Wednesday, April 16, 2025

Review: Cornered - Louis King


Louis King got his start in show business as an actor in silent films and then became a director, going on to direct almost a hundred movies and TV episodes. He specialized in Westerns and adventure pictures. I’m bound to have seen some of the TV Westerns he directed in the Fifties. He wrote one novel, the crime/suspense yarn CORNERED, which was published originally as half of an Ace Double in 1958 and has just been reprinted by Black Gat Books in paperback and e-book editions.


Steve Grogan is a cop, a detective who kept on working even after he married an heiress who died giving birth to their daughter and left him a wealthy man. Money doesn’t mean much to Grogan, though. He only cares about the law—and about that daughter, a three-year-old named Betsy.

So when Grogan is the only one who can testify against a shadowy mob boss and put the guy away for murder, he takes off with Betsy and goes into hiding when it becomes obvious that the mobster will try to strike at him through the little girl. He has a couple of friends helping him, another former cop and a woman who was a carnival sharpshooter. They lie low at a motel in some unnamed desert city—Las Vegas?
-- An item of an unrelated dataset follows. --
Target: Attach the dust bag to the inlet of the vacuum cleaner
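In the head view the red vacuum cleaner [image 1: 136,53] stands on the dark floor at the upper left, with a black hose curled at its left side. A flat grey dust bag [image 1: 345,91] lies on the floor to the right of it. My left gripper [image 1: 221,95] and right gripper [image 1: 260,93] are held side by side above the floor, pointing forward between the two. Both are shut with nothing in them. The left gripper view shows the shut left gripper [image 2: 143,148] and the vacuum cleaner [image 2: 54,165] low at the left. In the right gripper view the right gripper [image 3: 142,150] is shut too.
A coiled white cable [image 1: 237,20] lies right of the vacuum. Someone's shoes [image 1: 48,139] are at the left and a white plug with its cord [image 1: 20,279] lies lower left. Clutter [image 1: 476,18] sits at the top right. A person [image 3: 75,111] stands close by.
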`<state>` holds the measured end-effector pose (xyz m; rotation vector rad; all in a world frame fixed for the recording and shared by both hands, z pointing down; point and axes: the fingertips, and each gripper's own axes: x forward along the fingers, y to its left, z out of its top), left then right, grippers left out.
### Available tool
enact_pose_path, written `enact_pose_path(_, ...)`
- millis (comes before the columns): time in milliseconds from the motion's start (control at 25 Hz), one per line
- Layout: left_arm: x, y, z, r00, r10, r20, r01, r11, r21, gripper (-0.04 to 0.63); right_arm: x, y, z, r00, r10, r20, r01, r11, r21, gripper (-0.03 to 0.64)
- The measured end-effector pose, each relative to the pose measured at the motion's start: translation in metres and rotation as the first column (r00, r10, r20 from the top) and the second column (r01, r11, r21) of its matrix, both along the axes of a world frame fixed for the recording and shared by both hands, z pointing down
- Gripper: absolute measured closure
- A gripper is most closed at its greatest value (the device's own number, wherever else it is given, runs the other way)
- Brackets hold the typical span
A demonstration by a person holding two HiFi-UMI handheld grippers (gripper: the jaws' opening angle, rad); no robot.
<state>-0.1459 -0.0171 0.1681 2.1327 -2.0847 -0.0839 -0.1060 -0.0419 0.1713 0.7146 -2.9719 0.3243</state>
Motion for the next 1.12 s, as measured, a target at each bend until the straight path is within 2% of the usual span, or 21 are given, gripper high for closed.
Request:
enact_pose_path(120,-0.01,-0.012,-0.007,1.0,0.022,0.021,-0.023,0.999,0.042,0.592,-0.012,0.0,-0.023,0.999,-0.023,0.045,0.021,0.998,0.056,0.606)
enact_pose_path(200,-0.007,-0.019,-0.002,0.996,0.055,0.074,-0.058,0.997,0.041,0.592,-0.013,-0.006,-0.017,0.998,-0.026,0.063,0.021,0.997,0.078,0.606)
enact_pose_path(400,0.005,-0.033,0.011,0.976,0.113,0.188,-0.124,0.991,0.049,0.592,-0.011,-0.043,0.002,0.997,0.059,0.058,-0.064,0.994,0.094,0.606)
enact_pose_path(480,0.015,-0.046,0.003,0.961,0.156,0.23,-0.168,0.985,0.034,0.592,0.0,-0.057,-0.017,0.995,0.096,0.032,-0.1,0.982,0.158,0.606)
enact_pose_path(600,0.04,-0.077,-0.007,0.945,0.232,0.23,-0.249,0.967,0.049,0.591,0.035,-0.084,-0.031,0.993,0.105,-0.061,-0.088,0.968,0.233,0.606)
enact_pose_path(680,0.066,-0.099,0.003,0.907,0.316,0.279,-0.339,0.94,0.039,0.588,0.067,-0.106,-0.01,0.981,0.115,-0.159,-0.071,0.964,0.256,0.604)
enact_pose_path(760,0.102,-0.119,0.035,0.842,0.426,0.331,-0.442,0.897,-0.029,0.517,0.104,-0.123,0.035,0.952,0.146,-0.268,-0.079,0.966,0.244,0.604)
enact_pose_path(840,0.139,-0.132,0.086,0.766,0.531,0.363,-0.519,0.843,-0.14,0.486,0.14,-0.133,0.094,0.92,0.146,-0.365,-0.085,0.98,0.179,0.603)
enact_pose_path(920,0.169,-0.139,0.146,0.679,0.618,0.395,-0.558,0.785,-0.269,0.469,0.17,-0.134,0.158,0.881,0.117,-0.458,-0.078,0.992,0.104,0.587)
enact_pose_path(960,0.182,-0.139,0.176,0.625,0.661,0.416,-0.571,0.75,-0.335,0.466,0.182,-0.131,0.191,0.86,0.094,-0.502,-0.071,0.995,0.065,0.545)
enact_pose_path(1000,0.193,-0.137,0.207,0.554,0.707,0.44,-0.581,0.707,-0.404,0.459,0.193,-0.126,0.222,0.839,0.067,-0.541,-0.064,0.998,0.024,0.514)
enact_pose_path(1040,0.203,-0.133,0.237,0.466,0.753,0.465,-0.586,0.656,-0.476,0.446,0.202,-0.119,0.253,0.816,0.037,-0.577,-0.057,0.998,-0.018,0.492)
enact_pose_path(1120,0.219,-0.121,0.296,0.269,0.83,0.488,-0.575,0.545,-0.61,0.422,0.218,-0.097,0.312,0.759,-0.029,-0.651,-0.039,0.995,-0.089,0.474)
Reno?—but the mobster has allies, too, and he’ll stop at nothing to track down Grogan and keep from testifying any way possible, including murder.


CORNERED is a good story with some clever twists along the way. Not jaw-dropping twists, maybe, but the sort that make you smile and nod your head in appreciation. Grogan is a well-developed protagonist with some actual depth, and his mobster nemesis is really creepy. The prose is pretty straight-ahead stuff, the sort of writing you’d expect from a no-nonsense movie director who would bring in his pictures on time and under budget, but it’s very effective storytelling.

I got caught up in this book and was really flipping the pages toward the end. CORNERED is a top-notch suspense novel and well worth reading.